*REQUIRED WORK:*
A line belongs in the answer if it contains "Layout"; copy every such line from the entries below.

═════ SOURCE RECORDS ═════

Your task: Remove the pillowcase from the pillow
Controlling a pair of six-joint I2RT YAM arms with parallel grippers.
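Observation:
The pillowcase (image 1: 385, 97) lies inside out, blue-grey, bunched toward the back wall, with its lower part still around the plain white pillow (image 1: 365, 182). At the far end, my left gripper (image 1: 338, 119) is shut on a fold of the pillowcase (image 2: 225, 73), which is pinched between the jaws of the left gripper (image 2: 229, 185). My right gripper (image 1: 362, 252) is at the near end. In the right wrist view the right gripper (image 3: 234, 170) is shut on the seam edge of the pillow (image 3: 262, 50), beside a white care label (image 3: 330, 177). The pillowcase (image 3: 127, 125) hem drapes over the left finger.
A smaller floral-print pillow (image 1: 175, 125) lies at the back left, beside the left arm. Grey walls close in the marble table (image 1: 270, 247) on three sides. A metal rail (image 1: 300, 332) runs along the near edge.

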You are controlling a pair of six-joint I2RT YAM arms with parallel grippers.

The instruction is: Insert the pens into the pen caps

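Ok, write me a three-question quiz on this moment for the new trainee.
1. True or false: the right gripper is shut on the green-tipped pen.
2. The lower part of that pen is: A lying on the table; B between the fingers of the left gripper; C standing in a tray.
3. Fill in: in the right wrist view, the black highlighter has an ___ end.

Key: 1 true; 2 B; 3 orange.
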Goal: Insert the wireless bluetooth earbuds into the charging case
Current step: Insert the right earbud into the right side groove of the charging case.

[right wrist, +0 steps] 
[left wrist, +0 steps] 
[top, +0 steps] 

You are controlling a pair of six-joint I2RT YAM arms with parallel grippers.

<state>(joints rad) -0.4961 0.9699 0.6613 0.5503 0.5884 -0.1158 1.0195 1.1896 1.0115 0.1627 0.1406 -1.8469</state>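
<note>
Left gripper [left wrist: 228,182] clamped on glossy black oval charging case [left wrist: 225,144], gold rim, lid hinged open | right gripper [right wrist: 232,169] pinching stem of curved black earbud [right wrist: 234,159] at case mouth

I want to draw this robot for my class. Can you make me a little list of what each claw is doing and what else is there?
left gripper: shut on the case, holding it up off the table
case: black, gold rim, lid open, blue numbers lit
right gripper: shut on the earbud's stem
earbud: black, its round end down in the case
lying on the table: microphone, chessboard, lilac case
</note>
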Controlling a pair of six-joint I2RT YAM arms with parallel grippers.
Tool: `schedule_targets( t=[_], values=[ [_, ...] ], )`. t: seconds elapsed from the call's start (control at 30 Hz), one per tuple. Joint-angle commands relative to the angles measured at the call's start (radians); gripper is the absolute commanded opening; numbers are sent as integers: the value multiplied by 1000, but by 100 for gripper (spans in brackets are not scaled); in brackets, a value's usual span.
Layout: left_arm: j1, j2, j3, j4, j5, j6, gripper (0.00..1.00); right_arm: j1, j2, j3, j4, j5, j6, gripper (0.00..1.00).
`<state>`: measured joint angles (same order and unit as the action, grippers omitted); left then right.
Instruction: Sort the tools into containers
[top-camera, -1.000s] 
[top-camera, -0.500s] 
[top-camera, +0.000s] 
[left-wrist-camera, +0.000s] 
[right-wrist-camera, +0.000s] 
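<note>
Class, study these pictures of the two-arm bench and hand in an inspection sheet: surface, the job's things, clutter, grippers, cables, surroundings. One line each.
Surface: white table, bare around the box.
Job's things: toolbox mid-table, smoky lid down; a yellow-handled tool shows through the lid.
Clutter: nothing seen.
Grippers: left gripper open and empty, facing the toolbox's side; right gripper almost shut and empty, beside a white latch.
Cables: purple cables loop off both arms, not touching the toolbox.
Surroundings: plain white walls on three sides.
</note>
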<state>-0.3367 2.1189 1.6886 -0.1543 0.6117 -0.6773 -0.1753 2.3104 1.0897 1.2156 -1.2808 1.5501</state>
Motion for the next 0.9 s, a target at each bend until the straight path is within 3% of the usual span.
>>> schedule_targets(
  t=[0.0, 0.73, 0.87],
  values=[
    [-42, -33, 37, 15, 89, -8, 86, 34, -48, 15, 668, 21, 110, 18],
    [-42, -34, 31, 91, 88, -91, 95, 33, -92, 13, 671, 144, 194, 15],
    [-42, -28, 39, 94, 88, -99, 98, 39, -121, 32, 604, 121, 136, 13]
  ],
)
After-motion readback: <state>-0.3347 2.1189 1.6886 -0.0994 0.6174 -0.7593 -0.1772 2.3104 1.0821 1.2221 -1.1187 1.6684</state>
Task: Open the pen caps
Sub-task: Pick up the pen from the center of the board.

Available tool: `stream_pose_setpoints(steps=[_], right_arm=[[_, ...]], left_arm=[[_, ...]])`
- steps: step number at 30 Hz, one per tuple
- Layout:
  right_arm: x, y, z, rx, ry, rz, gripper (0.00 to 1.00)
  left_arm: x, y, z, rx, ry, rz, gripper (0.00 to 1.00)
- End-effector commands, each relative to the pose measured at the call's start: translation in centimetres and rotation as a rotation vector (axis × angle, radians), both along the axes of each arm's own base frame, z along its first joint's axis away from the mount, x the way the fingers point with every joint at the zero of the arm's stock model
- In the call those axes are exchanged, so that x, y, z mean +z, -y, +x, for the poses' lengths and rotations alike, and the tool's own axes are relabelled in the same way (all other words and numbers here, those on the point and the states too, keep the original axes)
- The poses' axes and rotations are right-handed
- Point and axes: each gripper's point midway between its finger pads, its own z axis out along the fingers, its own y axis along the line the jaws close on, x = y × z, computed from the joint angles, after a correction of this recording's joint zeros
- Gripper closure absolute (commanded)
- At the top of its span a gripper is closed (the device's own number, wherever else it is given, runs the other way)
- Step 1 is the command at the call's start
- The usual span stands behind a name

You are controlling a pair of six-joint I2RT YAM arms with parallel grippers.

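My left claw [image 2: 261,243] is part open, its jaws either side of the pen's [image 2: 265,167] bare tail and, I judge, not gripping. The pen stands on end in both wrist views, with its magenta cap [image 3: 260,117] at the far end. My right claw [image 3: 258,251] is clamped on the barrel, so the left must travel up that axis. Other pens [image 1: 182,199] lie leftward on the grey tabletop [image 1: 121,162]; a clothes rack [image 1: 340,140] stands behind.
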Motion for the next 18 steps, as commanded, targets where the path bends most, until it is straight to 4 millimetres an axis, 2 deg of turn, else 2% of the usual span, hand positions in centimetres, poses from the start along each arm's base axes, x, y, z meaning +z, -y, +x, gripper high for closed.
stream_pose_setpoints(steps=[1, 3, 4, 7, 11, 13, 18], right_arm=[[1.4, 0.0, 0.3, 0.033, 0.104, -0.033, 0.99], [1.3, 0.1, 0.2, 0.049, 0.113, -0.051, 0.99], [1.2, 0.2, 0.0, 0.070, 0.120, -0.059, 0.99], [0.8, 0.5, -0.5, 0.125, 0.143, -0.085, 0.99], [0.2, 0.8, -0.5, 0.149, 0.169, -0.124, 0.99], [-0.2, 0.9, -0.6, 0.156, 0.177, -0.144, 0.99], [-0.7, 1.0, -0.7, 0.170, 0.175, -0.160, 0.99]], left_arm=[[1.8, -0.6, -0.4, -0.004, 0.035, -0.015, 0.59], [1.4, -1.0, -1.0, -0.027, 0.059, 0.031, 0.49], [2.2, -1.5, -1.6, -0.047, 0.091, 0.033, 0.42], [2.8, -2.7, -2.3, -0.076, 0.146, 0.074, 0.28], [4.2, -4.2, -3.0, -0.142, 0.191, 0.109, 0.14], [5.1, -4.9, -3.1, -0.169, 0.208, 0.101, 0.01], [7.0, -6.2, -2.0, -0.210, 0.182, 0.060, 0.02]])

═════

*TASK ANSWER:*
Layout: left_arm: j1, j2, j3, j4, j5, j6, gripper (0.00..1.00); right_arm: j1, j2, j3, j4, j5, j6, gripper (0.00..1.00).
- Layout:

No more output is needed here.